- asrobson
Challenging The Coding Interview

As long as I've worked in software, the interview process has hyper-focused on the candidate's ability to write software in an interview setting. There are many problems with how this plays out in practice. I hope a review of the biases and logic errors encourages folks involved in hiring strategy to revisit how software engineering candidates are evaluated.
Survivorship Bias
When was the last time you brought one of your software engineers into an unfamiliar environment with strangers and asked them to solve a production issue in 60 minutes or less with the stipulation that their job depended on the quality and correctness of their solution in that moment? Whether you've managed to design a problem that closely resembles a typical coding task or rely on well-defined problems with a best answer, the context and environment needs to be considered.
There are software engineers who can excel under pressure but unless this is an actual job requirement, you've based a signal on the incidental ability to solve problems under unrealistic circumstances. You will absolutely miss out on fantastic talent if you're ruling out candidates based on whether they can survive an arbitrarily difficult exercise.
Implicit Bias
A major issue at hand is the ongoing failure to create diverse workforces that are representative of the talent available. The evidence is clear; diverse teams produce better business outcomes. Why aren't we seeing more progress in diversity, equity, and inclusion in our software engineering organizations? Existing team members were able to study and master algorithmic and data-structure coding problems but don't assume that every qualified candidate has the same access and opportunities. Capable candidates with an important and potentially missing skillset (to say nothing of new perspectives and experiences) will be disqualified if the test for competency selects for candidates who meet characteristics or interests that don't actually reflect work responsibilities.
For the majority of software engineers working in application development, if there's a "best way" to solve the problem, it's been productized or open-sourced. Spending time memorizing the solutions to these kinds of problems is a lot of investment for little practical professional benefit. Shouldn't the correct answer to these kinds of challenges be to find available and well-tested solutions in standard libraries or open source libraries?

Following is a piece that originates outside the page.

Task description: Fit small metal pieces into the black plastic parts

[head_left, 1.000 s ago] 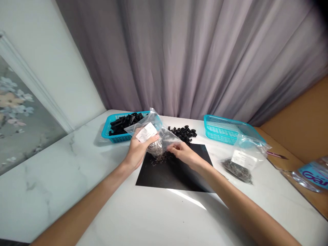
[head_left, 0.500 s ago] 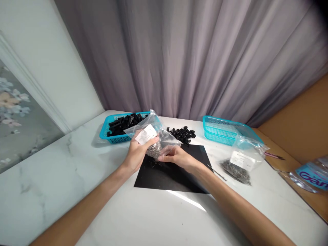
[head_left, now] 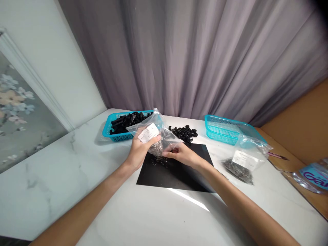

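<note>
My left hand (head_left: 140, 148) grips a clear plastic bag (head_left: 156, 119) with a white label, its thumb across the label's lower edge. Small thin metal pieces (head_left: 156, 147) fill the bag's lower part. My right hand (head_left: 179, 152) pinches the same bag near its lower right side. Beneath both hands lies a black sheet (head_left: 176, 176), with some loose metal pieces (head_left: 162, 161) scattered on it under the bag. A pile of small black parts (head_left: 185, 132) sits just behind the sheet.
At the back left stands a blue basket (head_left: 120, 137) full of black parts. Another blue basket (head_left: 222, 137) is at the back right. In front of it lies a second labelled bag (head_left: 239, 167). A plastic bottle (head_left: 314, 176) and a pink-handled brush (head_left: 278, 156) are far right.
More loose metal pieces now lie on the black sheet below the bag. The whole view has shifted slightly. Both hands keep hold of the bag.
</note>
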A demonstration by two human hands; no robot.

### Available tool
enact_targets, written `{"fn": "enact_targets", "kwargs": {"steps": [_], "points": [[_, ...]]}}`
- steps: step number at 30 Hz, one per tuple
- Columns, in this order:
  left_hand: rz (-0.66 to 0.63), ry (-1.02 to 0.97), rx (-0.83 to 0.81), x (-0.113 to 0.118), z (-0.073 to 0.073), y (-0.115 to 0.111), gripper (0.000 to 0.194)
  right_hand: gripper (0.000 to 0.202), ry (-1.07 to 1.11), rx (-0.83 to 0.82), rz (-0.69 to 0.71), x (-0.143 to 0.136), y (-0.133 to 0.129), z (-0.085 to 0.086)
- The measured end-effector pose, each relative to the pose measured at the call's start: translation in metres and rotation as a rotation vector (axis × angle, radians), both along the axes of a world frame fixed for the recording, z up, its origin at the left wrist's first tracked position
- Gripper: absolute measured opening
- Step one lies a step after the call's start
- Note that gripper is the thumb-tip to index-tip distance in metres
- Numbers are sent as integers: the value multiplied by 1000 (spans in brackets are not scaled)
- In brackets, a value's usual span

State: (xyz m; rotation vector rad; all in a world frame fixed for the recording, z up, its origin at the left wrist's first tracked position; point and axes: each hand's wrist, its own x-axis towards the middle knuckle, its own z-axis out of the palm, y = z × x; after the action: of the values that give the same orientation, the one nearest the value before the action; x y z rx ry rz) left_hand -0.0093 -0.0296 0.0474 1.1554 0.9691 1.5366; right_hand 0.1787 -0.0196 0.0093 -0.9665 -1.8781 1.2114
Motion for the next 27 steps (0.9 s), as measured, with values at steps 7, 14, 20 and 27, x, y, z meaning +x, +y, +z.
{"fn": "enact_targets", "kwargs": {"steps": [7, 14, 20, 27], "points": [[-17, -24, 30, 3, 4, -3, 57, 49, 233, -224, -6, -15, -6, -8], [-5, -49, 29, 1, 2, 1, 56, 31, 117, -66, 8, -9, 4, -15], [12, -63, 19, 2, 2, 3, 55, 20, -110, 99, 26, 4, 5, -3], [9, -71, 17, 0, 2, 3, 55, 13, -204, 113, 22, 12, 4, 8]]}}
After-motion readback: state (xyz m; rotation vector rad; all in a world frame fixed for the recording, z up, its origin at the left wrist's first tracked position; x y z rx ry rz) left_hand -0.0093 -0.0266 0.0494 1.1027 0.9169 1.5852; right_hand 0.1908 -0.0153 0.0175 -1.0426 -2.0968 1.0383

Fundamental Attribution Error
If a candidate can excel at reproducing algorithms over rudimentary data structures, does this mean we can conclude that they will be equally skilled at the kinds of tasks required to be a successful member of the team? Companies relying on this style of interview will have to answer with an enthusiastic, "yes!" These hiring companies see a candidate exhibit some behavior or ability and attribute a fundamental quality. This is a problem when done without consideration for the nuance introduced by the context and situation in which we observed the candidate. A candidate that does well at solving popular interview problems for which there exists a lot of guidance and material is not necessarily a good software engineer. A candidate that struggles with coding in an interview setting, with types of problems that are not representative of the skills required to succeed, is not necessarily a poor software engineer.
Don't Miss Out
I've worked with enough organizations where their coding exercises failed to weed out poor software engineers but regularly eliminated candidates who had valuable experience, ability, and interpersonal skills.
More than once, I've ignored the feedback from a live coding exercise required by process when all other signs pointed to a great candidate who would be a wonderful addition to the team. I've never regretted hiring those folks. Make hiring decisions based solely on predictive signals that represent the job requirements and your team's needs and you'll build balanced, diverse teams that lead to better business outcomes.